Lo spunto narrativo di C’était mieux demain con cui si è chiusa la XVI Edizione di Rendez- Vous – Festival del Nuovo Cinema Francese è assai semplice: una coppia normalissima di un paesino della Francia profonda, tradizionale e patriarcale del 1958 si ritrova per caso catapultata nella Francia caotica del 2025.
Per la sua opera prima la Millereau prova a sfruttare tutte le possibili opportunità di un confronto fra gli Anni ‘50 ed i giorni nostri. Insieme agli sceneggiatori cerca quindi di regalarci una commedia tanto assurda quanto potenzialmente comica che flirta con ben più illustri precedenti provando a fondere realtà ed irrealtà e ad accennare anche a temi non banali di attualità. L’emancipazione femminile, i nuovi valori sociali e sessuali, le innovazioni tecnologiche e la presa in giro di un certo maschilismo di provincia. La sceneggiatura risulta però piuttosto debole.
La regista per alimentare i toni della commedia prova a costruire una narrazione tutta giocata sugli equivoci ma tende ad abusarne troppo. Lo humour raffinato latita ed i toni si fanno presto farseschi a scapito della tensione narrativa generale. Il breve avvio nel 1958 è interessante e gradevole ma ben presto quando nel 2025, il ritmo rallenta, perde efficacia fino ad impantanarsi nella ripetitività. È evidente che il filo conduttore non riesce a trasmettere alcuna tensione. Si scivola quindi nella riproposizione di situazioni simili, prevedibili o poco divertenti. Una sequenza di cliché, di gag, di stereotipi e battute poco sottili. La recitazione è sopra i toni, quasi caricaturale, in un contesto visuale appesantito da un gioco poco originale di campi e controcampi.
Peccato!

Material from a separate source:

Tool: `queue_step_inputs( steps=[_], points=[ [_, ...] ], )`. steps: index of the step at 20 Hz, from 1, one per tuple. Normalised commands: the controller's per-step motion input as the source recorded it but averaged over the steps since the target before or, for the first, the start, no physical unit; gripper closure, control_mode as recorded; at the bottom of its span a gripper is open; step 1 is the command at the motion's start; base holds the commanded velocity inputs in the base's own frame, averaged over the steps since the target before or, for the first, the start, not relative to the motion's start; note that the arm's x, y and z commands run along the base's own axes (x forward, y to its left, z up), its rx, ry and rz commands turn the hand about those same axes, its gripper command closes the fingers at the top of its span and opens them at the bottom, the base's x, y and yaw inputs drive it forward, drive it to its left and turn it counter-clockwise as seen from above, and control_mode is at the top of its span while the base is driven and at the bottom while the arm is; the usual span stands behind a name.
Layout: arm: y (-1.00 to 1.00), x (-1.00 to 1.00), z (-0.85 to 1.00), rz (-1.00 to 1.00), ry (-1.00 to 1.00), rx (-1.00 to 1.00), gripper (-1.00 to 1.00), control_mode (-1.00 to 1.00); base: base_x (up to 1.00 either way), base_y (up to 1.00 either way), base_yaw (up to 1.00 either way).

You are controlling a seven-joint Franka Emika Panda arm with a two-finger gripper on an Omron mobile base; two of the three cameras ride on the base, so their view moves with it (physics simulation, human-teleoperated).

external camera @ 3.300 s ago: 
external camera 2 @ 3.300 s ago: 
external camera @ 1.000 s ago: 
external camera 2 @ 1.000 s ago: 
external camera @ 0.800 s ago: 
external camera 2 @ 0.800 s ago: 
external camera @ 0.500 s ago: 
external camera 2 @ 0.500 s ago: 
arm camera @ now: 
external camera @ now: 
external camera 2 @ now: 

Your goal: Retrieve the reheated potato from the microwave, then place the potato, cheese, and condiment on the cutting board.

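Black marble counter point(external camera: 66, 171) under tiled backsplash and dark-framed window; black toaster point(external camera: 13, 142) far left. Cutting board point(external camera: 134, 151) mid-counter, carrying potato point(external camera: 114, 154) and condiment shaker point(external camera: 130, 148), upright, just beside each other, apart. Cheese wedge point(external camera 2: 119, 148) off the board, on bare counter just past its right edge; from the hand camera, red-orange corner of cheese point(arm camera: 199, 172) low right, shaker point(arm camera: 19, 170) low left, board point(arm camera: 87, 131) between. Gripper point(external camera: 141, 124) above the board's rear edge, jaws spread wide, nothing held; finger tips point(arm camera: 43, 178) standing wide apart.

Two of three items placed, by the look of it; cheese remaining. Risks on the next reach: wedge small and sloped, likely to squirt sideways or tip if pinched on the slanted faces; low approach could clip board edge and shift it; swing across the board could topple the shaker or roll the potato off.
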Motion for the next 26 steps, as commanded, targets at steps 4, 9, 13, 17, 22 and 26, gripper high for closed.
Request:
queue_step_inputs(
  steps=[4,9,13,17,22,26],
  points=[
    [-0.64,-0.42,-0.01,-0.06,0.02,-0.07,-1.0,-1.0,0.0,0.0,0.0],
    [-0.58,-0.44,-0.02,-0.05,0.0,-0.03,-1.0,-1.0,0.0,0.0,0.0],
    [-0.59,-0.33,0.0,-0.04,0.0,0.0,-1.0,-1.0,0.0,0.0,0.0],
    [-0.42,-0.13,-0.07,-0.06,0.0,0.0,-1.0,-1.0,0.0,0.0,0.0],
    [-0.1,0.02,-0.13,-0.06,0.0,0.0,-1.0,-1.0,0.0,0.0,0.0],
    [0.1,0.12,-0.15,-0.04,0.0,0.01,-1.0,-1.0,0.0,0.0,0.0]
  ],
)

Il risultato non è del tutto all’altezza dei propositi e dà la sensazione di un lavoro senza ambizione né sorprese nella scrittura e nella realizzazione.
C’était mieux demain poteva essere una di quelle belle piccole commedie popolari francesi di buoni sentimenti, garbata e spiritosa che giocava sulle tradizioni obsolete. Non riesce invece ad andare oltre un po’ di divertimento superficiale né a trasmettere emozioni o spunti di riflessione. Una commedia appena discreta di cui ci si dimentica subito. Alla regista andrà offerta una prova d’appello.